Sic

'Sic' presents a paragrammic rewriting of 'Mein Kampf' (Hitler 1925) by global micro-workers through online gig-economy platforms, as an exploration of contemporary fascism.

ANNABEL FREARSON, Sic double cover, Jan 2018
ANNABEL FREARSON, Sic gig-worker credits, Jan 2018
ANNABEL FREARSON, Sic extract (Shakespeare), Jan 2018
ANNABEL FREARSON, Sic extract (dedication)
ANNABEL FREARSON, Sic commissioners, Jan 2018
ANNABEL FREARSON, Sic extract (random), Jan 2018

Commissioned by International Literature Showcase (ILS), co-funded by British Council, Writers Centre Norwich and Arts Council England.

 

Introduction

* I did not write this book.

Sic presents a paragrammic rewriting of the first volume of Mein Kampf (Hitler, 1925) by global micro-workers. A paragram is a verbal play that reorders the letters of existing words and phrases. Thus, Sic intends to undermine Hitler’s text by rendering it deviant and to liberate the language contained therein by quite literally rewriting history.
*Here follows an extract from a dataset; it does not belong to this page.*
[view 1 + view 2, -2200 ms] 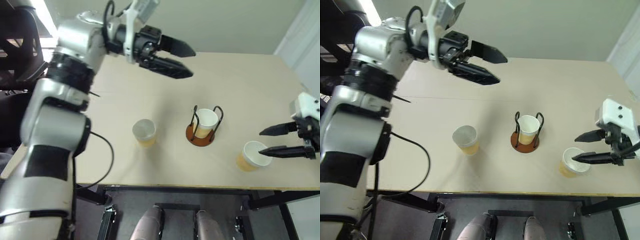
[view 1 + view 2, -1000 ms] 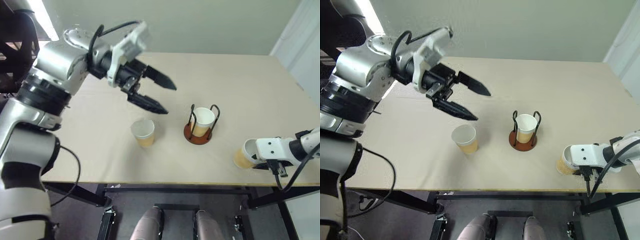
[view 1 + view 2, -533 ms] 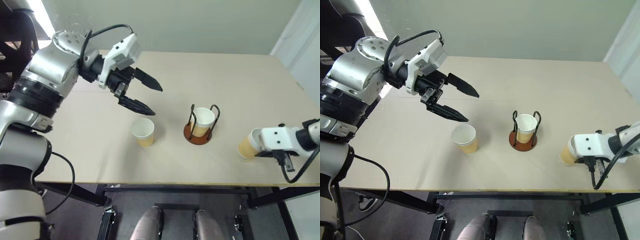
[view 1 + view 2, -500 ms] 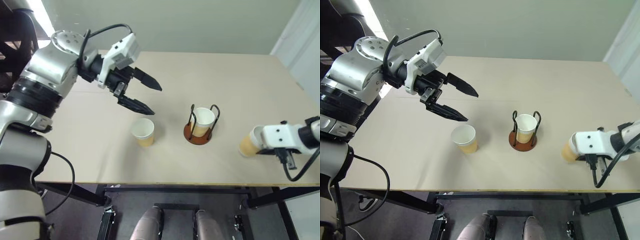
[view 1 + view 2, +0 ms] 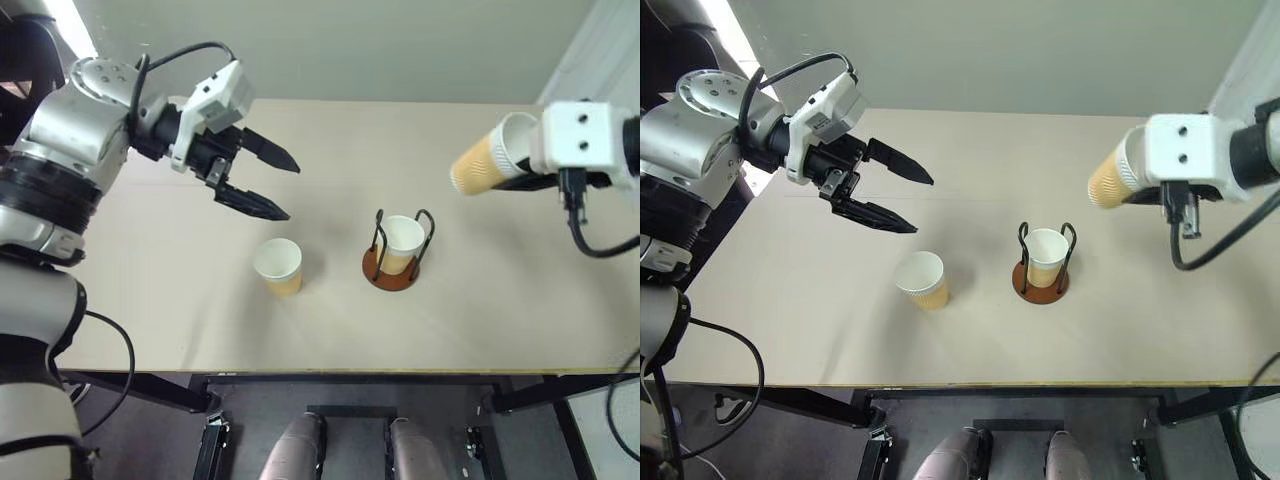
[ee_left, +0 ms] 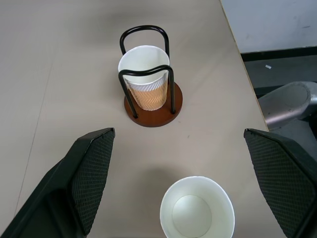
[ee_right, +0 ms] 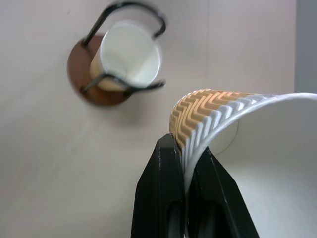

Sic enacts a material textual violence through an absolute dissolution of the original narrative and regurgitation as heterological mass comprising anagrams, disjunctive sounds and unspeakable interminglings of lettristic parts, rendering the antisemitic as antisemantic. Using online anagram generators and textual randomisers, the task force of global workers has recycled the originary toxic text. This distribution of authorial production through a posthuman intermingling of dispersed bodies and machines disrupts the singular locus of narrative power, yet further reproduces the atomisation of humans and labour under the absolutist regime of global neoliberalism that came in its wake. In an extended allegory of the current politics of disorientation, the concepts of freedom and truth are now radically scrambled.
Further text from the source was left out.